▸ Exercise directions
I need the lines below from the one with "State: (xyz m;" down to the one with "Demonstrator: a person" reproduced exactly, both ends included, and nothing else.

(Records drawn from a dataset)
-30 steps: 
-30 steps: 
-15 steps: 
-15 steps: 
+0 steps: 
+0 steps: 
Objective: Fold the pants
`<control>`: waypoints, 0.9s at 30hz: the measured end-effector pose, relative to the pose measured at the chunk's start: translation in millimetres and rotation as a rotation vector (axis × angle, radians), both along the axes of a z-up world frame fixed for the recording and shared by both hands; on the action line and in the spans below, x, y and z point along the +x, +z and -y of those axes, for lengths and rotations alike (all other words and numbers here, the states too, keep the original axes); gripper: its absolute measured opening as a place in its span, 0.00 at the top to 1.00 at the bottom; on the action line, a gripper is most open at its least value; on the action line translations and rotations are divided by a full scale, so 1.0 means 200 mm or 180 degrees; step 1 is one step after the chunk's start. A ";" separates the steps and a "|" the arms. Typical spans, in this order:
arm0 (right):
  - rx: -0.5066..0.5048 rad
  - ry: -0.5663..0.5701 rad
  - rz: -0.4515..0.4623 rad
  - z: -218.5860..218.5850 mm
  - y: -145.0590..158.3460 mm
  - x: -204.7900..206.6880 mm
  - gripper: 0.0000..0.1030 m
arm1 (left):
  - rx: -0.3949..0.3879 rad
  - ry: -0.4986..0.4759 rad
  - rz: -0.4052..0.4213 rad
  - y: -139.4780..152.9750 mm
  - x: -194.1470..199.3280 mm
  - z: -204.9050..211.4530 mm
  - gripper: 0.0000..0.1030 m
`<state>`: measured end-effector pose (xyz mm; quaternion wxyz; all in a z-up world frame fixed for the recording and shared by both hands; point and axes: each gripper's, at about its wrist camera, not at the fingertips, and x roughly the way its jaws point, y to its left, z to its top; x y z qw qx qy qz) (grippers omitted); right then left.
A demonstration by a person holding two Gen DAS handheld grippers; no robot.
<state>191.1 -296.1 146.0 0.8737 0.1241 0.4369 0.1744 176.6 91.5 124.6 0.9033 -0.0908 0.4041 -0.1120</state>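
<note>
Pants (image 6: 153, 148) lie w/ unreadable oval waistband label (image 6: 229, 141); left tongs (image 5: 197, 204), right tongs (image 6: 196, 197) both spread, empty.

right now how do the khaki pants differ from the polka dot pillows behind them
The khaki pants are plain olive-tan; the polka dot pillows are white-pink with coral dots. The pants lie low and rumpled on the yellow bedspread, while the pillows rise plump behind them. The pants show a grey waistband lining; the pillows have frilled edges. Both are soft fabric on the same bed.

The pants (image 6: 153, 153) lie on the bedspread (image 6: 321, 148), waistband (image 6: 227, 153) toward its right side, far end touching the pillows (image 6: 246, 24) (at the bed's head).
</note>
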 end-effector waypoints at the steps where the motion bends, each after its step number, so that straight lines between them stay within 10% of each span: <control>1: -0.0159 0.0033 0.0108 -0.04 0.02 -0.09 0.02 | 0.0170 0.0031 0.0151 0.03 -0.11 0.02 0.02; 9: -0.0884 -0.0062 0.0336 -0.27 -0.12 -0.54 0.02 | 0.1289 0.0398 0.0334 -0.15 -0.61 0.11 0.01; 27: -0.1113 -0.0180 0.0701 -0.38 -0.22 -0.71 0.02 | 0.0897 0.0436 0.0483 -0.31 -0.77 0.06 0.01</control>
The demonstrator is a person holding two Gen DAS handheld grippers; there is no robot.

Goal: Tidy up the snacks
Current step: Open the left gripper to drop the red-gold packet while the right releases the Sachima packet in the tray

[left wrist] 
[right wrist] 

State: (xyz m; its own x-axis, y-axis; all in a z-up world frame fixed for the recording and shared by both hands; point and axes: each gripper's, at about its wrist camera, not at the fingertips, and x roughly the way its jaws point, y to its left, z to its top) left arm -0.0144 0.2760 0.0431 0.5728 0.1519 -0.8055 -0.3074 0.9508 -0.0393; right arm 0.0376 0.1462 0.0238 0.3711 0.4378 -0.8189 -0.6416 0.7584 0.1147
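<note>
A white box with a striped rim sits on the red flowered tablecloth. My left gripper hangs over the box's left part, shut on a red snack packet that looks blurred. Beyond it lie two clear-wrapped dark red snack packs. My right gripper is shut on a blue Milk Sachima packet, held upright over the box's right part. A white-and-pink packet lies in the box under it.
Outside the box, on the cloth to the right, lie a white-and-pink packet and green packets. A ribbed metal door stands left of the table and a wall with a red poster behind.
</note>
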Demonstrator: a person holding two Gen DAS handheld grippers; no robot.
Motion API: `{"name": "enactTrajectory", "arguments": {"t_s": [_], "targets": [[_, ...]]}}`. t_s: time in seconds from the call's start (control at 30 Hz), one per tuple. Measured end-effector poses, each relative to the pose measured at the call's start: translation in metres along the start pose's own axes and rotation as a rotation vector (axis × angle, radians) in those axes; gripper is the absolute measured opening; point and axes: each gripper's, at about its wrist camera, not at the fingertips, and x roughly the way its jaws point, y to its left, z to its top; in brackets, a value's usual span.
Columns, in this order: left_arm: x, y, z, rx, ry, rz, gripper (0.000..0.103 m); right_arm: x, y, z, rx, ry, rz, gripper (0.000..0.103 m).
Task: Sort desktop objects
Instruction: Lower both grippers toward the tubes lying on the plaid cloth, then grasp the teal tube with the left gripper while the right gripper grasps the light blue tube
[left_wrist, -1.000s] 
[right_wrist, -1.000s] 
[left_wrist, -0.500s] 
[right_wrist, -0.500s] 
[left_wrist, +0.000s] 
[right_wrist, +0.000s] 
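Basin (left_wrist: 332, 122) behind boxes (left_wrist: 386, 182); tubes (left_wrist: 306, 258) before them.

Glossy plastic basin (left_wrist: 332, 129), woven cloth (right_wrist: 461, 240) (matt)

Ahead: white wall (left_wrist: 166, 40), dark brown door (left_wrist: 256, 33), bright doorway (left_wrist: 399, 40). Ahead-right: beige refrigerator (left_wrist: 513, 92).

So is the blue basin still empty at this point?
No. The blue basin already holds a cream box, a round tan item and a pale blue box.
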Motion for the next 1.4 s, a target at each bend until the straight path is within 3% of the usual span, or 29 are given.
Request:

▸ Response below
State: (xyz m; its own x-axis, y-axis; all in a z-up world frame fixed for the recording and shared by both hands; point and axes: each gripper's, at about its wrist camera, not at the fingertips, and x roughly the way its jaws point, y to its left, z to its top) left arm -0.0144 0.2760 0.0431 0.5728 0.1519 -0.8055 -0.3074 0.9508 -0.0393; right arm 0.0376 0.1462 0.0238 0.3711 0.4378 -0.8189 -0.6416 0.7584 0.1147
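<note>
A white box with a striped rim sits on the red flowered tablecloth. My left gripper hangs over the box's left part, shut on a red snack packet that looks blurred. Beyond it lie two clear-wrapped dark red snack packs. My right gripper is shut on a blue Milk Sachima packet, held upright over the box's right part. A white-and-pink packet lies in the box under it.
Outside the box, on the cloth to the right, lie a white-and-pink packet and green packets. A ribbed metal door stands left of the table and a wall with a red poster behind.
</note>
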Demonstrator: a person holding two Gen DAS handheld grippers; no robot.

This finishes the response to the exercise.